N1QL slow compare to MySQL

Hello,

N1QL seems slow, so i compared the same behavior on MySQL.
1 000 000 rows like that :

uri	        partOfTown	partOfNafClassification
===========================================================
15878ab8fa733a	ville-90	eco/NafClassification/1509C
15878ab8fa7e43	ville-1         eco/NafClassification/1635C
15878ab8fa84ae	ville-98	eco/NafClassification/1959C 

Query :

    select uri, partOfNafClassification, partOfTown FROM data WHERE partOfTown = 'ville-33'
        and partOfNafClassification = 'eco/NafClassification/1000C' limit 1

Result in 3ms.

On CouchBase :
1 000 000 rows like that :

    {
          "uri": "entreprise-158788affabad4",
          "partOfTown": "ville-42",
          "partOfNafClassification": "eco/NafClassification/1073C"
     } 

Query :

    select uri, partOfNafClassification, partOfTown FROM benchmark  USE INDEX (idxmulti) WHERE partOfTown = 'ville-33'
    and partOfNafClassification = 'eco/NafClassification/1000C'
    limit 1

Result in 100ms.

Explain of Query :

[
  {
    "plan": {
      "#operator": "Sequence",
      "~children": [
        {
          "#operator": "Sequence",
          "~children": [
            {
              "#operator": "IndexScan",
              "index": "idxmulti",
              "index_id": "fdd3118d11ad0b9b",
              "keyspace": "benchmark",
              "namespace": "default",
              "spans": [
                {
                  "Range": {
                    "High": [
                      "\"eco/NafClassification/1000C\"",
                      "\"eco/NafClassification/1000C\""
                    ],
                    "Inclusion": 3,
                    "Low": [
                      "\"eco/NafClassification/1000C\"",
                      "\"eco/NafClassification/1000C\""
                    ]
                  }
                }
              ],
              "using": "gsi"
            },
            {
              "#operator": "Fetch",
              "keyspace": "benchmark",
              "namespace": "default"
            },
            {
              "#operator": "Parallel",
              "~child": {
                "#operator": "Sequence",
                "~children": [
                  {
                    "#operator": "Filter",
                    "condition": "(((`benchmark`.`partOfTown`) = \"ville-33\") and ((`benchmark`.`partOfNafClassification`) = \"eco/NafClassification/1000C\"))"
                  },
                  {
                    "#operator": "InitialProject",
                    "result_terms": [
                      {
                        "expr": "(`benchmark`.`uri`)"
                      },
                      {
                        "expr": "(`benchmark`.`partOfNafClassification`)"
                      },
                      {
                        "expr": "(`benchmark`.`partOfTown`)"
                      }
                    ]
                  },
                  {
                    "#operator": "FinalProject"
                  }
                ]
              }
            }
          ]
        },
        {
          "#operator": "Limit",
          "expr": "1"
        }
      ]
    },
    "text": "select uri, partOfNafClassification, partOfTown FROM benchmark  USE INDEX (idxmulti) WHERE partOfTown = 'ville-33'\nand partOfNafClassification = 'eco/NafClassification/1000C'\nlimit 1"
  }
]

In your SQL query you do select uri, partOfNafClassification, partOfTown in the N1ql query select * - does that make a difference? Can you try the same for N1QL? Also, if you ever need to read those fields you could also try putting it in a covered index so it doesn’t need to fetch the docs.

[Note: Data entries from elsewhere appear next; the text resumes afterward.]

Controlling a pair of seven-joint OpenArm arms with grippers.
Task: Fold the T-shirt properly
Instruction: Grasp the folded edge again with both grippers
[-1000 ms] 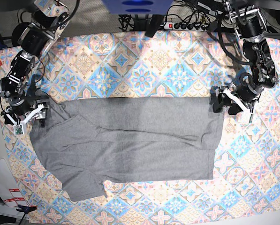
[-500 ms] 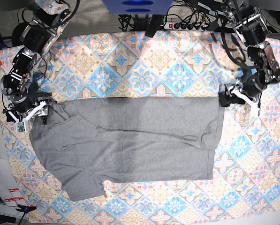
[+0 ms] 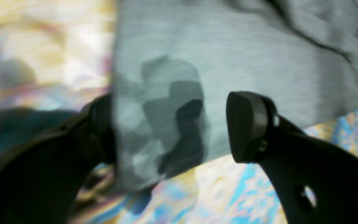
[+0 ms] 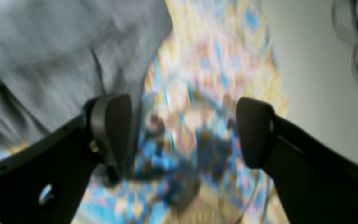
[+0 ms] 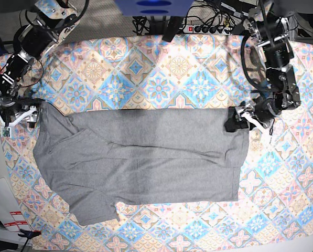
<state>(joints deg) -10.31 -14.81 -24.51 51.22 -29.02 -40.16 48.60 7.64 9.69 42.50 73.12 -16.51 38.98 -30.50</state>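
The T-shirt [image 5: 140, 163] lay spread flat across the middle of the patterned cloth [image 5: 161, 79], its long straight upper edge running side to side and one short sleeve reaching toward the lower left corner in the base view. A few shallow creases crossed the grey knit, and the fabric looked doubled over along that upper edge. In the base view the left gripper [image 5: 235, 122] sat low at the shirt's upper right corner, right at the edge of the fabric. Its wrist camera showed the left gripper [image 3: 169, 127] with both fingers spread wide and the grey T-shirt [image 3: 228, 56] filling the gap between them; one finger [image 3: 247, 124] stood over the fabric near its hem, the other rested at the shirt's side edge where it met the patterned cloth [image 3: 42, 46], and nothing was pinched between them. Whether the fingers touched the fabric could not be told through the blur. The right gripper [image 5: 13, 113] hovered at the opposite end, just beside the shirt's upper left corner. Its own camera showed the right gripper [image 4: 182, 130] likewise parted wide and holding nothing, one finger [image 4: 110, 124] over the edge of the T-shirt [image 4: 57, 46] and the other above the patterned cloth [image 4: 210, 93]. A power strip [image 5: 208, 29] lay beyond the far edge of the cloth.
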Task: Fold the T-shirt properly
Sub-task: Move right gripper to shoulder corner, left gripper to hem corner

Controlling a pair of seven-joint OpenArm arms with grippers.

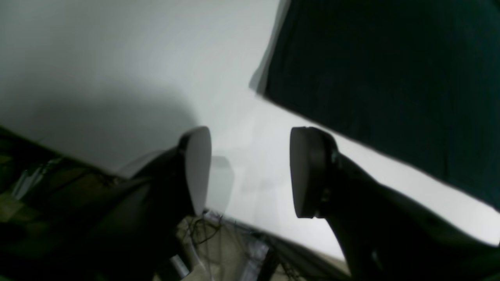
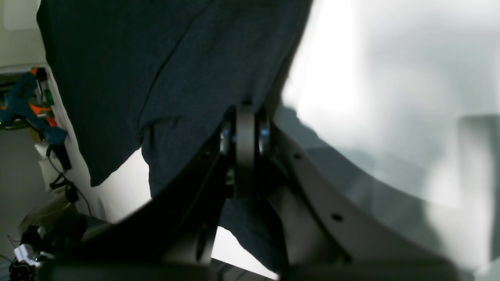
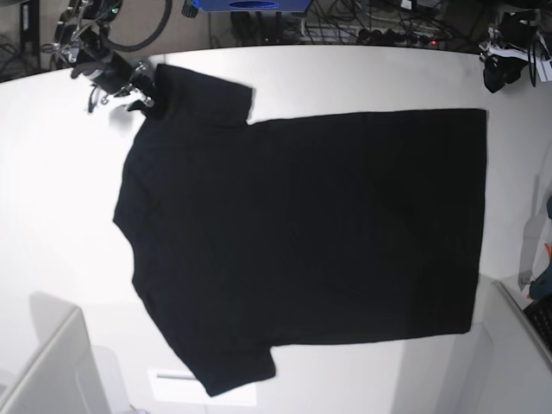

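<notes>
**Right pincer has the sleeve; left pincer waits open off the hem**

The shirt [image 3: 302, 241] lies spread flat on the white table [image 3: 52, 172], plain black side up, collar end toward the right pincer [image 2: 245, 113] and hem toward the left pincer [image 1: 250, 171].

The right pincer is closed, jaws pressed together, with dark cloth pinched at the tips. In the wrist view the fabric rises from the jaws and drapes away above and to the left of them, and a flap hangs below. In the base view that pincer sits on the far sleeve, at its outer edge.

The left pincer stands open and holds nothing. Bare table shows between its pads [image 1: 197, 168]. A shirt corner lies ahead and to the right of the tips, near but not touching.

As a judgement: this is thin, limp knit. It will be light, will sag from any single pinch, and will drag and wrinkle if pulled along the table rather than lifted. It is not fragile and not slippery, so a firm pinch should hold. Edges and corners are the sensible grips, since a seam gives the jaws more to bite. The hem corner nearest the left pincer looks the natural hold there. A pinch that catches only the top layer would spoil the fold.
</notes>
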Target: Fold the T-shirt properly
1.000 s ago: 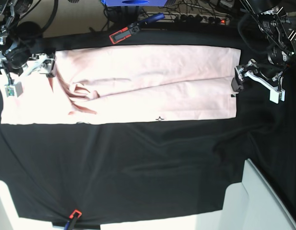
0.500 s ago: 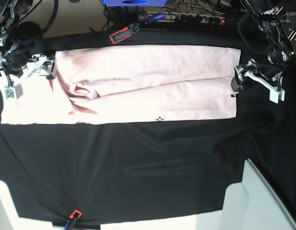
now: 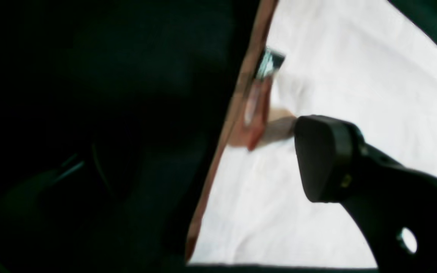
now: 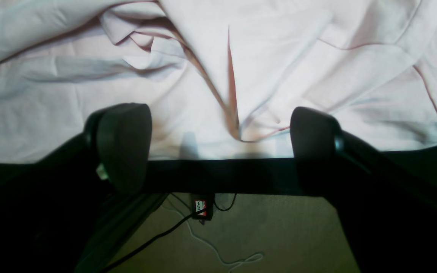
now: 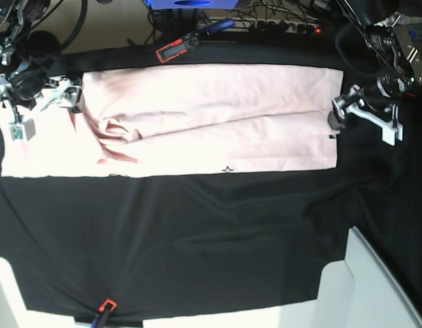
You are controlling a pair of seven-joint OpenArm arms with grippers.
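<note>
We find the base view sharp enough but uneven in exposure: the T-shirt is overexposed, blown to near white at its left end, while the black cloth on the tabletop swallows detail. Bright patches glare at the lower left and lower right corners. Straight edges bow toward the frame borders, a wide-angle distortion.

In the left wrist view we note heavy blur; the left half is almost black, the fabric at upper right is clipped white, and the near finger is soft.

The right wrist view is evenly lit; folds cast soft pink shadows, and both fingers are dark, out-of-focus masses.
</note>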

I’m sure @geraldss has some other tricks in his hat to speed this up.

About * that was a mistake. I fixed and have the same time.
If i remove uri, i got the same time, and partOfNafClassification and partOfTown are in multi covering index.

CREATE INDEX `idxmulti` ON `benchmark`(`partOfNafClassification`,`partOfNafClassification`)

If I’m not mistaken for a covering index to work all the fields you access in the select need to be part of the covering index, so uri, partOfNafClassification, partOfTown, not just the fields from the WHERE clause (since otherwise N1QL needs to go look up the other fields from the docs, which means loading the doc)

Like i said, without uri i got the same time.

Which server version and index type are you using?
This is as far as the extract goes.